Type out the whole listing again exactly, pictures omitted.

## Data shown
┄┄┄┄┄┄┄┄┄┄

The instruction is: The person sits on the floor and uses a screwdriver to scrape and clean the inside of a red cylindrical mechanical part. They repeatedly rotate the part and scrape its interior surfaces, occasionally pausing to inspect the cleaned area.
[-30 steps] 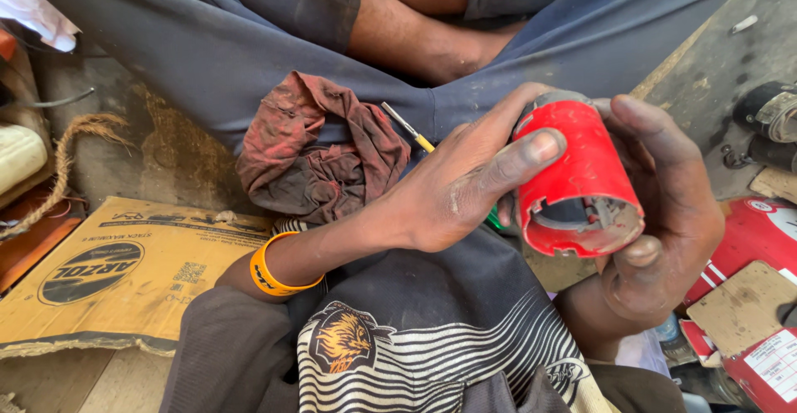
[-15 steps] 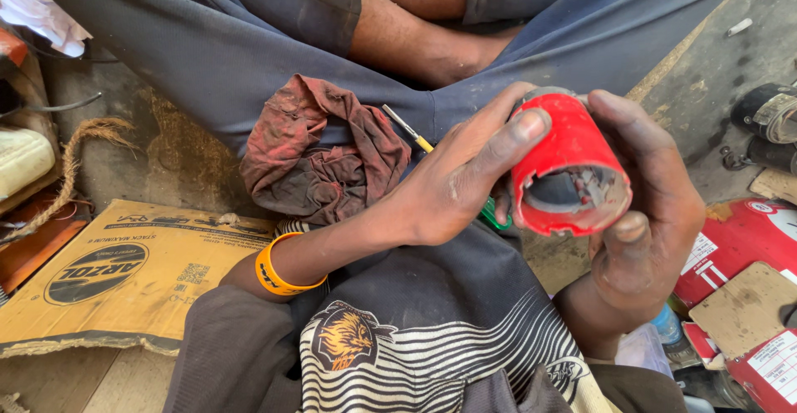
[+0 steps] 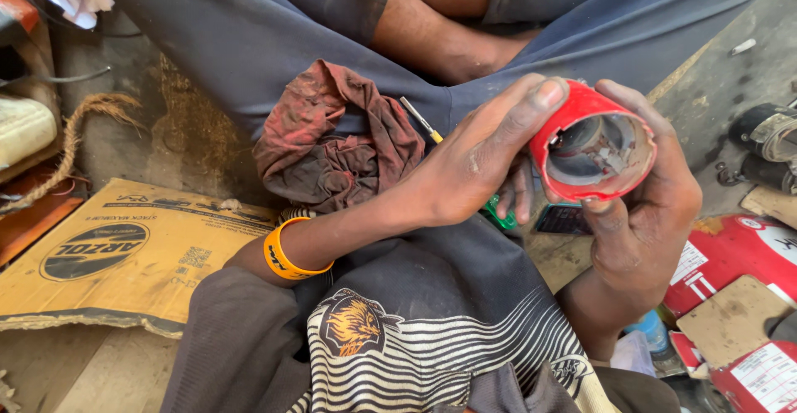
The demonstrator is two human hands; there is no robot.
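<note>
A red hollow cylinder is held in both hands, its open end turned up toward me and showing a grimy grey inside. My left hand, with an orange bangle at the wrist, grips its left side, index finger lying over the top rim. My right hand wraps around it from the right, thumb pressed on the lower rim. A screwdriver with a yellow and green handle lies under my left hand. Beside it, a dirty red rag rests on dark blue cloth.
Another person's legs in blue-grey shorts fill the top. A flattened cardboard sheet and a frayed rope lie at the left. Red containers and a dark metal part sit at the right.
The red cylinder has been tipped, so its open end faces the camera more squarely. My left index finger has slid up onto its top rim.
</note>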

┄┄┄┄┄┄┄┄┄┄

## Your response
The instruction is: The person sits on the floor and uses a screwdriver to scrape and clean the inside of a red cylindrical mechanical part. They repeatedly rotate the part and scrape its interior surfaces, occasionally pausing to inspect the cleaned area.
[-30 steps] 
[-15 steps] 
[+0 steps] 
The demonstrator is two human hands; there is no robot.
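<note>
A red hollow cylinder is held in both hands, its open end turned up toward me and showing a grimy grey inside. My left hand, with an orange bangle at the wrist, grips its left side, index finger lying over the top rim. My right hand wraps around it from the right, thumb pressed on the lower rim. A screwdriver with a yellow and green handle lies under my left hand. Beside it, a dirty red rag rests on dark blue cloth.
Another person's legs in blue-grey shorts fill the top. A flattened cardboard sheet and a frayed rope lie at the left. Red containers and a dark metal part sit at the right.
The red cylinder has been tipped, so its open end faces the camera more squarely. My left index finger has slid up onto its top rim.
</note>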

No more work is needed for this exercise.